TRY IT: Once the line with "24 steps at" is found in the data, output it and each following line exactly, up to and including the line with "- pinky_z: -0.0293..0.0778", and nothing before or after.

Records excerpted from a collection:
################

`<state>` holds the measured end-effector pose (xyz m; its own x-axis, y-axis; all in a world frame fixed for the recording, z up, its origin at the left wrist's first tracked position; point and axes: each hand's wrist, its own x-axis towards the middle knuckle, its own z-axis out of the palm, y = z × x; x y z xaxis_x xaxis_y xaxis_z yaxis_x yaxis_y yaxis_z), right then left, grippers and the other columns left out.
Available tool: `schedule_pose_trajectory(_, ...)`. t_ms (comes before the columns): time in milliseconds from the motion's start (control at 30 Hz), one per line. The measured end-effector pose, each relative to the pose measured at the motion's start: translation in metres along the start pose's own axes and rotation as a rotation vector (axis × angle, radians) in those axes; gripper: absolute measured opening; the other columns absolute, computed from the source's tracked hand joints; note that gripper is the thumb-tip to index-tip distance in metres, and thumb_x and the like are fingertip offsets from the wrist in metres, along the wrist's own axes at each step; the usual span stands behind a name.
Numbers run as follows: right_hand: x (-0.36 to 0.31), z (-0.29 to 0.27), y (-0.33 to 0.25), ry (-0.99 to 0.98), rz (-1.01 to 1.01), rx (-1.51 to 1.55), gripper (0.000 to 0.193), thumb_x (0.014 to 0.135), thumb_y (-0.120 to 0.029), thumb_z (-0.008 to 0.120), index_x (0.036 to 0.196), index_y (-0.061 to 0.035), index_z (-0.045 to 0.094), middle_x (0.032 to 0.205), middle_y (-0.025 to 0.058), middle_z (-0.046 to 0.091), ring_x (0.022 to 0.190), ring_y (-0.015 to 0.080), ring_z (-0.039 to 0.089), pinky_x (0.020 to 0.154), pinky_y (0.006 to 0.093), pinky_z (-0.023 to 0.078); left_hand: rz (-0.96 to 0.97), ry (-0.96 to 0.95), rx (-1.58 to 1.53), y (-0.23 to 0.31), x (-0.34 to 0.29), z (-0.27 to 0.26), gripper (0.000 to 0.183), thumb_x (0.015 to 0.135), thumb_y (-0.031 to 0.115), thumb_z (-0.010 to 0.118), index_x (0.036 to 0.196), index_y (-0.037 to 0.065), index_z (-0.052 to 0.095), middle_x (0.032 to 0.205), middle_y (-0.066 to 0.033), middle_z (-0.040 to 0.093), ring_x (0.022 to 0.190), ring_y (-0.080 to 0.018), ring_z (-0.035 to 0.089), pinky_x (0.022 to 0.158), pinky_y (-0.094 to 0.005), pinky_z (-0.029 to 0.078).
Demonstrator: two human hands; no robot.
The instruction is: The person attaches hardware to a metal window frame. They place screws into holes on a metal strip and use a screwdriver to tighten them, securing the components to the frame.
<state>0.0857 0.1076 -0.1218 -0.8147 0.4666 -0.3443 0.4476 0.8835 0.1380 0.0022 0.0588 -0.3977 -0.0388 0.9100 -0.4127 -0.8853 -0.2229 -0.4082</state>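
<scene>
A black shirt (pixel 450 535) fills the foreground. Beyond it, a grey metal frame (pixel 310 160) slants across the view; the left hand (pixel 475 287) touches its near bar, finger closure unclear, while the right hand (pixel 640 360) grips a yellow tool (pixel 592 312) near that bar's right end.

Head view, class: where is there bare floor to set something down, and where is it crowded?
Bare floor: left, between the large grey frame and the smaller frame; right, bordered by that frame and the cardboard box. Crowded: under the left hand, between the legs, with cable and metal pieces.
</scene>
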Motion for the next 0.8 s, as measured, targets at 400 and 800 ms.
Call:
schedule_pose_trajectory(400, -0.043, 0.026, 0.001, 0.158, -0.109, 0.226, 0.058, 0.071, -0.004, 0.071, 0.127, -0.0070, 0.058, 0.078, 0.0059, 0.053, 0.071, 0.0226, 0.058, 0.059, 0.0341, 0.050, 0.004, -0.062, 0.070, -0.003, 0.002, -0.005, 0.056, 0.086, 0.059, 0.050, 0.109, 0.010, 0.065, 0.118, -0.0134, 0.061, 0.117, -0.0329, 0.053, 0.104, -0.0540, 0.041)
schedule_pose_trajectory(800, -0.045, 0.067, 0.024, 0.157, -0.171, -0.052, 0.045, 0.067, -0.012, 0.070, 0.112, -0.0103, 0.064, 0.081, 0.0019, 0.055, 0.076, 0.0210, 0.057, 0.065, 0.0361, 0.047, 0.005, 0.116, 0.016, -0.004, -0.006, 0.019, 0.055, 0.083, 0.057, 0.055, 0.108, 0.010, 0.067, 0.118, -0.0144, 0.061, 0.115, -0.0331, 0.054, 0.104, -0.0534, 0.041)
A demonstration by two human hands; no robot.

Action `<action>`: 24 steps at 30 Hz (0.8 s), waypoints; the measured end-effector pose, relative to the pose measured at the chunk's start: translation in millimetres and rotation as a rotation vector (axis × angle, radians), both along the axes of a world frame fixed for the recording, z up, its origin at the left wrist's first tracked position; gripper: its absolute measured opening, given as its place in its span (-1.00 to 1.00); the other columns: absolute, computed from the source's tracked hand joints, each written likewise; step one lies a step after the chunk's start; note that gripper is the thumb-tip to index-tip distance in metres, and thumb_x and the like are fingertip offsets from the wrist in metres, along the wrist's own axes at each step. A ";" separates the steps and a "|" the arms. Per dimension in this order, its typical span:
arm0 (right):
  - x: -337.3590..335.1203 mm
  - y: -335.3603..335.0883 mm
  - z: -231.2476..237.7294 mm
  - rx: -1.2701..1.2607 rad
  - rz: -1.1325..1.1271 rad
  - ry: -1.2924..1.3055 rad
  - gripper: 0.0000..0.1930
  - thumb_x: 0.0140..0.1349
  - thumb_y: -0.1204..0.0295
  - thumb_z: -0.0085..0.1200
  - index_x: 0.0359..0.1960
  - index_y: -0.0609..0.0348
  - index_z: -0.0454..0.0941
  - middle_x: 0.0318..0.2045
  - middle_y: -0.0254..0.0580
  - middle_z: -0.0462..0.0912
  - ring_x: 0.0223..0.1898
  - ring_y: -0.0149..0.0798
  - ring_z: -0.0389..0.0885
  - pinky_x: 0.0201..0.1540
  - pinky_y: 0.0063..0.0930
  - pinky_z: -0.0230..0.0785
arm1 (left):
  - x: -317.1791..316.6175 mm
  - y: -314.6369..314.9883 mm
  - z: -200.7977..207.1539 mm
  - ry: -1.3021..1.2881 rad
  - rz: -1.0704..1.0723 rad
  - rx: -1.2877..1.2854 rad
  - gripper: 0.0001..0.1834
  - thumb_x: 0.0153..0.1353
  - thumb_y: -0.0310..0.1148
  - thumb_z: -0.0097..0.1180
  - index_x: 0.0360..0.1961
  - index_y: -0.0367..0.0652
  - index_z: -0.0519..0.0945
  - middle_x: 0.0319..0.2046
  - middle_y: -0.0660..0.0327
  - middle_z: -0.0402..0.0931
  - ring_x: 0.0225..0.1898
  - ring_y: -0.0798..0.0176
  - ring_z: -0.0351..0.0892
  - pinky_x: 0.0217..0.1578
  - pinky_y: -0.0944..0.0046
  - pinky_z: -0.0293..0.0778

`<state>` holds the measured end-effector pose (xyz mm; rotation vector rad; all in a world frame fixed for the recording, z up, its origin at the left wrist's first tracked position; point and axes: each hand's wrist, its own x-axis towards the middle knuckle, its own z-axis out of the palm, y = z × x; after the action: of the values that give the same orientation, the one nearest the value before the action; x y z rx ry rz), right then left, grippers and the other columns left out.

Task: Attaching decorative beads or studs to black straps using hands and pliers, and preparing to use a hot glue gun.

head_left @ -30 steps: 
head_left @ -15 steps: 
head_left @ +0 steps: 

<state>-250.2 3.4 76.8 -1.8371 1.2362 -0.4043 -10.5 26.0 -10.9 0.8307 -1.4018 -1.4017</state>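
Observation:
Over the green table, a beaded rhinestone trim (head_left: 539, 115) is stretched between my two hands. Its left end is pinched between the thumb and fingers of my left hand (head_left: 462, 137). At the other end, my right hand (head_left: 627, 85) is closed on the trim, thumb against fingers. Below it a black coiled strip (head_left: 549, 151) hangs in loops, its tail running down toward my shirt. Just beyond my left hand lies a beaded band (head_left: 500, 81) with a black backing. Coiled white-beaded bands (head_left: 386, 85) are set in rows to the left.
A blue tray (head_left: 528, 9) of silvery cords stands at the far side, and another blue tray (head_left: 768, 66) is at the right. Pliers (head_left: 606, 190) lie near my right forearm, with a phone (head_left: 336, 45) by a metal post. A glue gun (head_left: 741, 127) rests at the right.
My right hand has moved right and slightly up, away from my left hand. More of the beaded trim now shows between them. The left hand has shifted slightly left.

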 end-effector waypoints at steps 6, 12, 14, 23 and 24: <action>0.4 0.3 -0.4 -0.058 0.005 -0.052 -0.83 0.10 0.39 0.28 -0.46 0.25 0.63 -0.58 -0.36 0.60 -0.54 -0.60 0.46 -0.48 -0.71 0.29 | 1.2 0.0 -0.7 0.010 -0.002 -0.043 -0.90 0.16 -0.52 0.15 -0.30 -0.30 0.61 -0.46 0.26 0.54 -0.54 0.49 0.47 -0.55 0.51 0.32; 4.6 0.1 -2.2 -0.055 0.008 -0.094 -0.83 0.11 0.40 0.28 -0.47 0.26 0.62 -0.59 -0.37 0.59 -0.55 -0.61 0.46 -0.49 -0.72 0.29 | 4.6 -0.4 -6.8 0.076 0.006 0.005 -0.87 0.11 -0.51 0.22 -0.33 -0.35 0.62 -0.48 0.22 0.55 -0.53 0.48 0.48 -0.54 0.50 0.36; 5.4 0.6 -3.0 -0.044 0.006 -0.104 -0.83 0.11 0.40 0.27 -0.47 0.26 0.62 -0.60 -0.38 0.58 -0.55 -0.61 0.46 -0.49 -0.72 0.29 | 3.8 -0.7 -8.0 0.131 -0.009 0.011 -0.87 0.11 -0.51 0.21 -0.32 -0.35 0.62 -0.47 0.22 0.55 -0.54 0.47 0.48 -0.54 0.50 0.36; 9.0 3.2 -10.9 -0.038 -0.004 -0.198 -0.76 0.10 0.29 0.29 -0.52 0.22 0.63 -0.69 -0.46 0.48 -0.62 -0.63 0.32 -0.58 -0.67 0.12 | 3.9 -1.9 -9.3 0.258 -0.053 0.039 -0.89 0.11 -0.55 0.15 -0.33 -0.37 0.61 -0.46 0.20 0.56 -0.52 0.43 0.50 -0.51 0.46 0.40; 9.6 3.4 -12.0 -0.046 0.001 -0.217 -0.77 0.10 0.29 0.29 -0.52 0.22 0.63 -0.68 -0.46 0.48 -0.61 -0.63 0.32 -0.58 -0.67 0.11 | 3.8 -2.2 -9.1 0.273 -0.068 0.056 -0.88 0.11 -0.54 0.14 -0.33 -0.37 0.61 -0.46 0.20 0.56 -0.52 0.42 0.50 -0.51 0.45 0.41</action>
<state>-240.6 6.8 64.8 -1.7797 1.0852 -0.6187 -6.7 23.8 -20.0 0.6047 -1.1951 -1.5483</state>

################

EXERCISE RESPONSE:
Action `<action>`: 24 steps at 30 Hz (0.8 s), waypoints; the measured end-effector pose, relative to the pose measured at the chunk's start: translation in millimetres and rotation as a rotation vector (axis × angle, radians), both along the axes of a world frame fixed for the recording, z up, its origin at the left wrist's first tracked position; gripper: its absolute measured opening, given as its place in its span (-1.00 to 1.00); the other columns: absolute, computed from the source's tracked hand joints, each written likewise; step one lies a step after the chunk's start; note that gripper is the thumb-tip to index-tip distance in metres, and thumb_x and the like are fingertip offsets from the wrist in metres, along the wrist's own axes at each step. A ";" separates the steps and a "|" the arms. Per dimension in this order, its typical span:
arm0 (right):
  - x: -337.3590..335.1203 mm
  - y: -335.3603..335.0883 mm
  - z: -231.2476..237.7294 mm
  - rx: -1.2701..1.2607 rad
  - rz: -1.1325..1.1271 rad
  - ry: -1.2924..1.3055 rad
  - gripper: 0.0000..0.1930
  - thumb_x: 0.0140..0.1349
  - thumb_y: -0.1204..0.0295
  - thumb_z: -0.0085..0.1200
  - index_x: 0.0359..0.1960
  - index_y: -0.0609..0.0348
  - index_z: -0.0454..0.0941
  - middle_x: 0.0318..0.2045
  - middle_y: -0.0254..0.0580
  - middle_z: -0.0462..0.0912
  - ring_x: 0.0223..0.1898
  - ring_y: -0.0149..0.0798
  - ring_z: -0.0389..0.0885
  - pinky_x: 0.0201..0.1540
  - pinky_y: 0.0063..0.0930
  - pinky_z: -0.0230..0.0785
arm1 (left):
  - x: -317.1791..316.6175 mm
  - y: -314.6369..314.9883 mm
  - z: -200.7977..207.1539 mm
  - ry: -1.3021..1.2881 rad
  - rz: -1.0704..1.0723 rad
  - rx: -1.2877..1.2854 rad
  - gripper: 0.0001..0.1834
  - thumb_x: 0.0153..0.1353
  - thumb_y: -0.0310..0.1148
  - thumb_z: -0.0097..0.1180
  - index_x: 0.0360..0.1961
  - index_y: -0.0367..0.0652
  - index_z: -0.0519..0.0945
  - middle_x: 0.0319..0.2046
  - middle_y: -0.0660..0.0327
  - middle_z: -0.0402..0.0931
  - ring_x: 0.0225..0.1898
  - ring_y: -0.0798..0.0176
  - ring_z: -0.0351..0.0892
  - pinky_x: 0.0217..0.1578
  - pinky_y: -0.0944..0.0046
  - pinky_z: -0.0293..0.0778

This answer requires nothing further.